Your assignment = Repeat the listing in full, preserving every character.

Data excerpt =
********************
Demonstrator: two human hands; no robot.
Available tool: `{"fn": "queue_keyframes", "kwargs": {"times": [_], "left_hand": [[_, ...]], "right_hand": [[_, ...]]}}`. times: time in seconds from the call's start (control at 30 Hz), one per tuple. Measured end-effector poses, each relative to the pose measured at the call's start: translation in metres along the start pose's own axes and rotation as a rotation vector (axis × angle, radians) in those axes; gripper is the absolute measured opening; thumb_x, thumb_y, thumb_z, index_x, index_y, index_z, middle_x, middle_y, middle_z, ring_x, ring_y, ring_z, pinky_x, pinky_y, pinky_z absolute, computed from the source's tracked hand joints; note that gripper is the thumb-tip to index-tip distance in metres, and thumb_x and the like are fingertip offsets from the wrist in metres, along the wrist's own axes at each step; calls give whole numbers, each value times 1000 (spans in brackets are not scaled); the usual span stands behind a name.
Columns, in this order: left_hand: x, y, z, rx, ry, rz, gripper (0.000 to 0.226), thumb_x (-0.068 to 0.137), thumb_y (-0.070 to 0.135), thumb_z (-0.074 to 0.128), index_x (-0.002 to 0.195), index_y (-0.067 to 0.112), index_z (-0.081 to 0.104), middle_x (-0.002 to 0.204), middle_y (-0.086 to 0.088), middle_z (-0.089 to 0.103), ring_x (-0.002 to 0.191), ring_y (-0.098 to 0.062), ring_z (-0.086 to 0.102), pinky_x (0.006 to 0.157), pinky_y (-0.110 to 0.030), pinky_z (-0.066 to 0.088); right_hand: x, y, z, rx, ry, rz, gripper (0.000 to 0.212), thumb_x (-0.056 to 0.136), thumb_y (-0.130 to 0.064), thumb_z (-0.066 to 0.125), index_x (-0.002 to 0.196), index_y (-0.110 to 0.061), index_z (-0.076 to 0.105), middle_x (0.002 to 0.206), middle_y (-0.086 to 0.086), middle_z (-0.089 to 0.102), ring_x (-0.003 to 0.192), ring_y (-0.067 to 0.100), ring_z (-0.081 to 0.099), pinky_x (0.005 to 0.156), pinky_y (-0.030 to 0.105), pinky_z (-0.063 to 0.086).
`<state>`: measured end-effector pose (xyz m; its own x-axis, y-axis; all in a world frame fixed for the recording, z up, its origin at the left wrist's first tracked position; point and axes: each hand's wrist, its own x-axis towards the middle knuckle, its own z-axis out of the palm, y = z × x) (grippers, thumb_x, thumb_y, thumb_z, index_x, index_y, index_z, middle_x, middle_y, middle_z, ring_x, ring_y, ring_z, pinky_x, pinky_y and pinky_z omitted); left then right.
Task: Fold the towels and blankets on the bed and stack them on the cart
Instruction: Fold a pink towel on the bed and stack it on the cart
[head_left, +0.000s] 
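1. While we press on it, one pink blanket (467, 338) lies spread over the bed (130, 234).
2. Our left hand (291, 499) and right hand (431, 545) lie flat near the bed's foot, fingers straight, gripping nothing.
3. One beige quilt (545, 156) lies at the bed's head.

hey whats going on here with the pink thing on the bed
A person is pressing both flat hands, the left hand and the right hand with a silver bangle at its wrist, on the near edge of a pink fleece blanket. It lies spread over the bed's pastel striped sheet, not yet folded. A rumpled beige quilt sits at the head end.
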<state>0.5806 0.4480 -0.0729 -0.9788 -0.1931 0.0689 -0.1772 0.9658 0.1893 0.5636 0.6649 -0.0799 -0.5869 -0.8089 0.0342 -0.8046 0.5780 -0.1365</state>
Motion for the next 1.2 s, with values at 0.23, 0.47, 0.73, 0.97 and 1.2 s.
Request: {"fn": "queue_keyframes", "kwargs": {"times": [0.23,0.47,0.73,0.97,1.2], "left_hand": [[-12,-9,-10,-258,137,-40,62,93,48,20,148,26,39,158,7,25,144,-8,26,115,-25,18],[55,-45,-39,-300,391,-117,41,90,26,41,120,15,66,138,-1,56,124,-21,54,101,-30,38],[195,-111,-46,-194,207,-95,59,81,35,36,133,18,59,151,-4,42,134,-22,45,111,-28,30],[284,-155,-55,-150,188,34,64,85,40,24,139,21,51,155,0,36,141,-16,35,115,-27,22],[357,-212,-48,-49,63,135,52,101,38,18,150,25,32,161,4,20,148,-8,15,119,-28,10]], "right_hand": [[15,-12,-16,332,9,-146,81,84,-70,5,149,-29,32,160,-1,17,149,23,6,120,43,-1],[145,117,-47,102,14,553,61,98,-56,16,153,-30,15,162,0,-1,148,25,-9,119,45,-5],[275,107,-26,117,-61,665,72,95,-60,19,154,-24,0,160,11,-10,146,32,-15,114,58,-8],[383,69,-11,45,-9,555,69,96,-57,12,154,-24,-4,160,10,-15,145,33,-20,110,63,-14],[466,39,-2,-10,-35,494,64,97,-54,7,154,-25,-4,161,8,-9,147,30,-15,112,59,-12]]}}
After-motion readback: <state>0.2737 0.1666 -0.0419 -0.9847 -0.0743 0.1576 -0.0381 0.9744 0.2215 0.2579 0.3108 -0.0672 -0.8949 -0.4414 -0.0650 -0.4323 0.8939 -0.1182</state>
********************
Answer for the task =
Demonstrator: two human hands; no robot.
Available tool: `{"fn": "queue_keyframes", "kwargs": {"times": [_], "left_hand": [[_, ...]], "right_hand": [[_, ...]]}}`. times: time in seconds from the call's start (control at 30 Hz), one per tuple. Measured end-effector poses, each relative to the pose measured at the call's start: translation in metres along the start pose's own axes and rotation as a rotation vector (axis × angle, radians) in those axes; gripper is the absolute measured opening; thumb_x, thumb_y, thumb_z, index_x, index_y, index_z, middle_x, middle_y, middle_z, ring_x, ring_y, ring_z, pinky_x, pinky_y, pinky_z absolute, computed from the source's tracked hand joints; note that gripper is the thumb-tip to index-tip distance in metres, and thumb_x and the like are fingertip offsets from the wrist in metres, along the wrist's own axes at each step; calls give whole numbers, each value times 1000 (spans in brackets are not scaled); the usual span stands behind a name.
Columns, in this order: left_hand: x, y, z, rx, ry, rz, gripper (0.000 to 0.226), thumb_x (-0.068 to 0.137), thumb_y (-0.070 to 0.135), thumb_z (-0.074 to 0.128), index_x (-0.002 to 0.195), index_y (-0.067 to 0.112), index_z (-0.081 to 0.104), middle_x (-0.002 to 0.204), middle_y (-0.086 to 0.088), middle_z (-0.089 to 0.103), ring_x (-0.002 to 0.191), ring_y (-0.098 to 0.062), ring_z (-0.086 to 0.102), pinky_x (0.006 to 0.157), pinky_y (-0.110 to 0.030), pinky_z (-0.066 to 0.088); right_hand: x, y, z, rx, ry, rz, gripper (0.000 to 0.212), thumb_x (-0.056 to 0.136), thumb_y (-0.130 to 0.064), thumb_z (-0.066 to 0.125), index_x (-0.002 to 0.196), index_y (-0.110 to 0.061), index_z (-0.076 to 0.105), middle_x (0.002 to 0.206), middle_y (-0.086 to 0.086), middle_z (-0.089 to 0.102), ring_x (-0.003 to 0.192), ring_y (-0.067 to 0.100), ring_z (-0.081 to 0.099), pinky_x (0.005 to 0.156), pinky_y (-0.030 to 0.105), pinky_z (-0.063 to 0.086).
`<state>`: measured end-effector pose (xyz m; its own x-axis, y-axis; all in a world frame fixed for the recording, z up, its origin at the left wrist's first tracked position; point and axes: each hand's wrist, its own x-axis towards the middle knuckle, its own z-axis out of the palm, y = z × x) (grippers, thumb_x, thumb_y, thumb_z, index_x, index_y, index_z, middle_x, middle_y, middle_z, ring_x, ring_y, ring_z, pinky_x, pinky_y and pinky_z omitted); left then right.
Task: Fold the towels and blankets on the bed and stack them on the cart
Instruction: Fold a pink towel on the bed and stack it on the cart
[head_left, +0.000s] 
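1. While we press on it, one pink blanket (467, 338) lies spread over the bed (130, 234).
2. Our left hand (291, 499) and right hand (431, 545) lie flat near the bed's foot, fingers straight, gripping nothing.
3. One beige quilt (545, 156) lies at the bed's head.

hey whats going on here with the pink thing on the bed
A person is pressing both flat hands, the left hand and the right hand with a silver bangle at its wrist, on the near edge of a pink fleece blanket. It lies spread over the bed's pastel striped sheet, not yet folded. A rumpled beige quilt sits at the head end.
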<state>0.5806 0.4480 -0.0729 -0.9788 -0.1931 0.0689 -0.1772 0.9658 0.1893 0.5636 0.6649 -0.0799 -0.5869 -0.8089 0.0342 -0.8046 0.5780 -0.1365</state>
Motion for the next 1.2 s, with values at 0.23, 0.47, 0.73, 0.97 and 1.2 s.
Request: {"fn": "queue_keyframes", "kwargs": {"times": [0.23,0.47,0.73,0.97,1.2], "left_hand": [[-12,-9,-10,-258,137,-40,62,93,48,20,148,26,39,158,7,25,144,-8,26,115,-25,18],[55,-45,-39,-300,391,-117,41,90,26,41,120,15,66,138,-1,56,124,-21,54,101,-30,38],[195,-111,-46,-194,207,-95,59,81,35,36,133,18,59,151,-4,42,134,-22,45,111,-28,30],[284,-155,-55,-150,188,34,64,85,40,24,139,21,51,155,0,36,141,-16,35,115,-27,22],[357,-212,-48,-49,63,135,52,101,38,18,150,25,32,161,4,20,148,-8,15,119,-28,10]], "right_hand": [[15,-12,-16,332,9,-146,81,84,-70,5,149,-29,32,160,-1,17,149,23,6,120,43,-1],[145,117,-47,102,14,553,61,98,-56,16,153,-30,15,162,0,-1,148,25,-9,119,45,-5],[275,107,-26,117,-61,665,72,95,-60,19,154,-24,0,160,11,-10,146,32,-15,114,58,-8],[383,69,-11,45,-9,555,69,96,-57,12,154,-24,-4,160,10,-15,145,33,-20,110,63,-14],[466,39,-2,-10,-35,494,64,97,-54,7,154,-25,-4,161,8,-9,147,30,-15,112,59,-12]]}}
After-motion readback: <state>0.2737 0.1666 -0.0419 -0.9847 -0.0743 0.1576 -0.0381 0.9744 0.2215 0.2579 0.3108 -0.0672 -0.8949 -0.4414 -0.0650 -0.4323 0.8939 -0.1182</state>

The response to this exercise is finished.